Ara : mandalina 2 tane

öğlen : dünden kalan bulgur pilavı yanına yoğurt ve salata

ara : 1 muz

ara : 1 mandalina

akşam  : öğlenle aynı....

Bu gün dünden kalan bulgurla idare edicem ziyan olmasın yaazık hem zaten çok güzel... Dükkandakilere de getirdim ama yemediler... Hepsi bana kaldı...bir bardaktan yaptım ne bereketli çıktı mübarek... Yarına kısmetse yeşil mercimek yemeği var...
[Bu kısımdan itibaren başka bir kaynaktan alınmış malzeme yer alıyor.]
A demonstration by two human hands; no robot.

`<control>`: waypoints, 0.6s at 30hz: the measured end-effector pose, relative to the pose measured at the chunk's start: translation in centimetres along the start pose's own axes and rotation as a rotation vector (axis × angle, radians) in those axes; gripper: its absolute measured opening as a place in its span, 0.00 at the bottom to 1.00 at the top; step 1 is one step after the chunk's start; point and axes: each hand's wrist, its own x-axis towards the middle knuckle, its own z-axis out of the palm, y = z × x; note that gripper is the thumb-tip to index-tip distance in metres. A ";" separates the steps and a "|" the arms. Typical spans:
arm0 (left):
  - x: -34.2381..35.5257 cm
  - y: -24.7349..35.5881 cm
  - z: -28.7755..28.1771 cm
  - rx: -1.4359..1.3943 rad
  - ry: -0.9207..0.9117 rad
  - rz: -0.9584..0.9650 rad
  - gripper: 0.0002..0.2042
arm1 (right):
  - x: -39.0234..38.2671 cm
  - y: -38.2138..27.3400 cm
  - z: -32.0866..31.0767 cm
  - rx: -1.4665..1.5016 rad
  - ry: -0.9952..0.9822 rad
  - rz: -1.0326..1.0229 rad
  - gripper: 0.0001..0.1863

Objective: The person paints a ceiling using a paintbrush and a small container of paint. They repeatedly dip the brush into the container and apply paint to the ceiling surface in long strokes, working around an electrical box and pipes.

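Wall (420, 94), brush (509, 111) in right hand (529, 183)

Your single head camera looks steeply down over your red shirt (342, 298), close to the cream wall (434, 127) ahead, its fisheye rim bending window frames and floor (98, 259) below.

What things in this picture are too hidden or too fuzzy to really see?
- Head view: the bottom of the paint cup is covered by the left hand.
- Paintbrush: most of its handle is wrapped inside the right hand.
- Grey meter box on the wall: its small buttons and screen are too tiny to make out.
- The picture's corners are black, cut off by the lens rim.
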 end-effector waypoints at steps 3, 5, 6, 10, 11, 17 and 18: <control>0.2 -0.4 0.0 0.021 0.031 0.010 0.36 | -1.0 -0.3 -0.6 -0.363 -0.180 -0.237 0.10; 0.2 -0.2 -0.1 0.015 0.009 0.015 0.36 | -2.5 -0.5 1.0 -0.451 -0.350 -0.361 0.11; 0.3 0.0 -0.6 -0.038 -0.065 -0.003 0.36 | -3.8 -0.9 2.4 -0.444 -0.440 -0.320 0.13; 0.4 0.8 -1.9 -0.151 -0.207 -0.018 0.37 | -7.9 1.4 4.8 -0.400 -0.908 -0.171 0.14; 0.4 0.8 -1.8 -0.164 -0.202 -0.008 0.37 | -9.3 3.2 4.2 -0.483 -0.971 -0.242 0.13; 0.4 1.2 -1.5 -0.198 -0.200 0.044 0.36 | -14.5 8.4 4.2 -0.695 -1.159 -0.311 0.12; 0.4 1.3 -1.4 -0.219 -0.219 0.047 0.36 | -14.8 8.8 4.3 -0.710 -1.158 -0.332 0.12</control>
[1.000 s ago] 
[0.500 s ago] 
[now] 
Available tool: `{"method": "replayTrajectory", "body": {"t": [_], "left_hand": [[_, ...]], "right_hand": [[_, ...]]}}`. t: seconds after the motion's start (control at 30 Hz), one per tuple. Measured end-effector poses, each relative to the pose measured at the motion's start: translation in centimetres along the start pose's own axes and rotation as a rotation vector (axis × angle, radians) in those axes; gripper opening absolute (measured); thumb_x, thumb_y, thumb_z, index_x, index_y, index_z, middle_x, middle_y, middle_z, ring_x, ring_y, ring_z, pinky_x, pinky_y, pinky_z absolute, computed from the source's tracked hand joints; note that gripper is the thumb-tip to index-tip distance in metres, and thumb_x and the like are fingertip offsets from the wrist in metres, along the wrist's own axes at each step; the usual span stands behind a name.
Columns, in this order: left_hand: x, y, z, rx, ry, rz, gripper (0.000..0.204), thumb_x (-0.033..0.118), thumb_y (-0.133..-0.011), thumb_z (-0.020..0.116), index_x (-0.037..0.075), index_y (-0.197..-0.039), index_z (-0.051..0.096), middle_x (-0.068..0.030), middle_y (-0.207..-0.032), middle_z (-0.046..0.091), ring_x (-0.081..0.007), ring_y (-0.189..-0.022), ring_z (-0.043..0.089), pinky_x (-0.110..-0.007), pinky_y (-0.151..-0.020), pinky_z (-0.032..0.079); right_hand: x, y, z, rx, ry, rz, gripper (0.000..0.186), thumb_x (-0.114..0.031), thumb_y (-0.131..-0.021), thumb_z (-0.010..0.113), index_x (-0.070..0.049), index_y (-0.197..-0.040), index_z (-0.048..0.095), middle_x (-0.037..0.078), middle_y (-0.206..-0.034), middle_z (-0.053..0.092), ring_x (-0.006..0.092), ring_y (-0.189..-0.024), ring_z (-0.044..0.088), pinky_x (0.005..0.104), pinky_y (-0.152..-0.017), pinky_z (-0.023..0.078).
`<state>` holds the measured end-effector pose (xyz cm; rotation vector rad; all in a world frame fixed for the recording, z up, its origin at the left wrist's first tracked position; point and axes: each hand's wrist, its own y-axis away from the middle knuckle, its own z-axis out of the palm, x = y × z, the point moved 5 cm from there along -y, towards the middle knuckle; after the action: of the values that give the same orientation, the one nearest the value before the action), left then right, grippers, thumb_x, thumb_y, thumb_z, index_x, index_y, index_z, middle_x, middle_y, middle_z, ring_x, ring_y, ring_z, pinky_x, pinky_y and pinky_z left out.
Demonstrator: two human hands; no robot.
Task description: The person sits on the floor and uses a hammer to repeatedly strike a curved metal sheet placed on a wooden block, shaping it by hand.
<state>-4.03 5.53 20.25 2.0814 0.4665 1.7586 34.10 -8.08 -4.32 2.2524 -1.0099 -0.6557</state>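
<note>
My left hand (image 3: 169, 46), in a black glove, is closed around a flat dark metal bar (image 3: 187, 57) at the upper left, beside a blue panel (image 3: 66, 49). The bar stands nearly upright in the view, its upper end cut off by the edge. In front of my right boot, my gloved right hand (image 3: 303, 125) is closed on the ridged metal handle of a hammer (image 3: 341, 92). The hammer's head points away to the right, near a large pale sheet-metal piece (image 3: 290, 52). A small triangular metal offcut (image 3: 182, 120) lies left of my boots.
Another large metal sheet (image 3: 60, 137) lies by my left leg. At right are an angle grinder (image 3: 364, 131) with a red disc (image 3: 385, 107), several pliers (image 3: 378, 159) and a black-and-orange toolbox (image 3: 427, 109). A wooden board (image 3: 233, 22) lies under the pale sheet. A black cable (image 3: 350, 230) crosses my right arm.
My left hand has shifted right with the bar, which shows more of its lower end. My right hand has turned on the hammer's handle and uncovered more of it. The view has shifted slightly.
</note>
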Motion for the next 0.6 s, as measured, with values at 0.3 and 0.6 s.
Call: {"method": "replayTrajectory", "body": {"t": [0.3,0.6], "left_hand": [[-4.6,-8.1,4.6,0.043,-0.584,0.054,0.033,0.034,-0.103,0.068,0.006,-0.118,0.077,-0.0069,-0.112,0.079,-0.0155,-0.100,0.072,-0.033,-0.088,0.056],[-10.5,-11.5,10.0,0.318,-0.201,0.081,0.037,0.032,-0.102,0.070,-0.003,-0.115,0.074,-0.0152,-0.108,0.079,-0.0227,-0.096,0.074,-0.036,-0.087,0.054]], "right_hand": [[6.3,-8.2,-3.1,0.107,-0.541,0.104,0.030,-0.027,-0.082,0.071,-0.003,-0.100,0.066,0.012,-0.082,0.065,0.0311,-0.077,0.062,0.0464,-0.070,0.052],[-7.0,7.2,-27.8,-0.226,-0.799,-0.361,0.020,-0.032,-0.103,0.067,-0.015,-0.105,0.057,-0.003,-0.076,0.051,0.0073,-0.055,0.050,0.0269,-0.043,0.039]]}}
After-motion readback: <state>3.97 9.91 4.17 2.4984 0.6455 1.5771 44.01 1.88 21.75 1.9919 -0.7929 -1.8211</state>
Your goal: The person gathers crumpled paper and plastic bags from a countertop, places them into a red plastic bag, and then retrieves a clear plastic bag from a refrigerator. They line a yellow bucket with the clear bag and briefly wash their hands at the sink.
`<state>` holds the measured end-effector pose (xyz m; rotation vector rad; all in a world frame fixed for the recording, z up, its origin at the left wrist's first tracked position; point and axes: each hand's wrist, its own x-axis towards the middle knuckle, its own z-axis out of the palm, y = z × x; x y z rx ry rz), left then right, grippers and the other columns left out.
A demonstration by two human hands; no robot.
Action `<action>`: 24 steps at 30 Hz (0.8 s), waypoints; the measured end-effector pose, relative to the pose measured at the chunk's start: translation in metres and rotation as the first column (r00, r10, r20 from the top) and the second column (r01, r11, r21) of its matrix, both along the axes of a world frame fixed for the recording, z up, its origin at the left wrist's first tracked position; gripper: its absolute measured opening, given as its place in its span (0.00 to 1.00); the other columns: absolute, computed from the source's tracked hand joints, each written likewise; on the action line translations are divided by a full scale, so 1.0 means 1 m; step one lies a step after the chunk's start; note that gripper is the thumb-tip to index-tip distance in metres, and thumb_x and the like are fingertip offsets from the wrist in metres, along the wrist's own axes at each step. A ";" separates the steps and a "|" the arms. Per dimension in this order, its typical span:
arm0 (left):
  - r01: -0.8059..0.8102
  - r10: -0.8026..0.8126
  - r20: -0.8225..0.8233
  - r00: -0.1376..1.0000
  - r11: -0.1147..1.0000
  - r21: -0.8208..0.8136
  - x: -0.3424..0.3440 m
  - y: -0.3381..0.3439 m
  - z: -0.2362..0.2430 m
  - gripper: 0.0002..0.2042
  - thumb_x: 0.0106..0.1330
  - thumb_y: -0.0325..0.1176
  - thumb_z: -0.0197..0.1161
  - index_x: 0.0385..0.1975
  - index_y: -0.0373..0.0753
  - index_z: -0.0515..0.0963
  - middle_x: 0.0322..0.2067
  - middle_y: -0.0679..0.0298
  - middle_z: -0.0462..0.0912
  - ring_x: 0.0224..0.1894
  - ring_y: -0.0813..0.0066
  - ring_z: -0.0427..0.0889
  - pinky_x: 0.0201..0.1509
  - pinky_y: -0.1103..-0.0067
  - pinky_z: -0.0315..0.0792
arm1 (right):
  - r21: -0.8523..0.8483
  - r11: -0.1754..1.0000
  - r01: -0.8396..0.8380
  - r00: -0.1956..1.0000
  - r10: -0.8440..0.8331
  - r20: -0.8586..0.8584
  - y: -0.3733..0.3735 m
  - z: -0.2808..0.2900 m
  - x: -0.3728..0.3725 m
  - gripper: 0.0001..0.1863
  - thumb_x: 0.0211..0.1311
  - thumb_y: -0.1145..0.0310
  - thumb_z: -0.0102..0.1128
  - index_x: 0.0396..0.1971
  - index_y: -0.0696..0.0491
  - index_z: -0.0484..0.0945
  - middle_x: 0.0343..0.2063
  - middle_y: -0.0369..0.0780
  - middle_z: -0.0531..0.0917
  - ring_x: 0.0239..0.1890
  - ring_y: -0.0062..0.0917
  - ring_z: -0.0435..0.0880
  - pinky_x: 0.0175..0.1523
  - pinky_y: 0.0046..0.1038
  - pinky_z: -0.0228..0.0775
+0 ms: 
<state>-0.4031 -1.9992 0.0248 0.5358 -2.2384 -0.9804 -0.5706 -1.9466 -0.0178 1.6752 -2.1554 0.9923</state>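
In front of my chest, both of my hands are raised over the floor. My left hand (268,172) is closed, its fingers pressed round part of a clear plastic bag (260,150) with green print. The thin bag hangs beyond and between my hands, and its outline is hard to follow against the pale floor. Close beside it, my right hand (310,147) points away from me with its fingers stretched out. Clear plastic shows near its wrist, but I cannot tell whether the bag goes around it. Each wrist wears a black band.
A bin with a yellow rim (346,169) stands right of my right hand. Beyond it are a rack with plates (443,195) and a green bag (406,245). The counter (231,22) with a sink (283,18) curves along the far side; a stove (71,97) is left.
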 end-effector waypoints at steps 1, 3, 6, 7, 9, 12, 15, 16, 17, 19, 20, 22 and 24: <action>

Evren bana yardıma başladı bile. Dün akşam iş çıkışı şaypaya uğradım yeşilliklerde kampanya vardı :) bir alana bir bedava :)) marulumu maydanozumu taze nanemi rokamı fulledim :)


Diyet Modu

Dün diyetisyene de gittim. Hiç ilgilenmedi doğrusu. Bir fotokopi tutuşturdu elime.... Dedim sihirli değneğiniz mucize formülünüz falan yok mu.. Kesinlikle yok dedi .... listeye baktım pek bilindik. Ama olsun bakalım uyucam harfiyen. Bu gün başladım uygulamaya.... Açken tartılmayı unuttum kahvaltıdan sonra tartıldım 74.9 dum dün gece yatmadan önce 75.9 dum.... Panik yok halledicez....

Bu günkü menüm

sabah bir buçuk büyük dilim tam buğday ekmeği üzerine lor üzerine çöre otu... çörek otunu ben uydurdum kendimden lezzetli oldu...
yanına salatalık
1 tanede kırmızı biber....
 1 tanede latte -- cısss ---

ara
2 minik salatalık
1 yarım sütlü nescafe şekersiz....

öğlen
menüm harika.... sabahın köründe patlıcanlı bulgur pilavı yaptım ama nasıl leziz oldu anlatamam.... ben çok severim de :) hele patlıcanlı olunca aayyyy ölürüüüm :)
bulgur pilavı
az yoğurt
bir salatalık
yarım kırmızı biber

ara
mandalina

ara
hurma kayısı

akşam
öğlenle aynı....


böyle olunca kaçamak olmayacak yani bu listeye göre öçukulata yicek vakit kalmıyor :) hadi bakalım....15 gün sonra bir kontrolüm daha var bakalım fark olabilecek mi....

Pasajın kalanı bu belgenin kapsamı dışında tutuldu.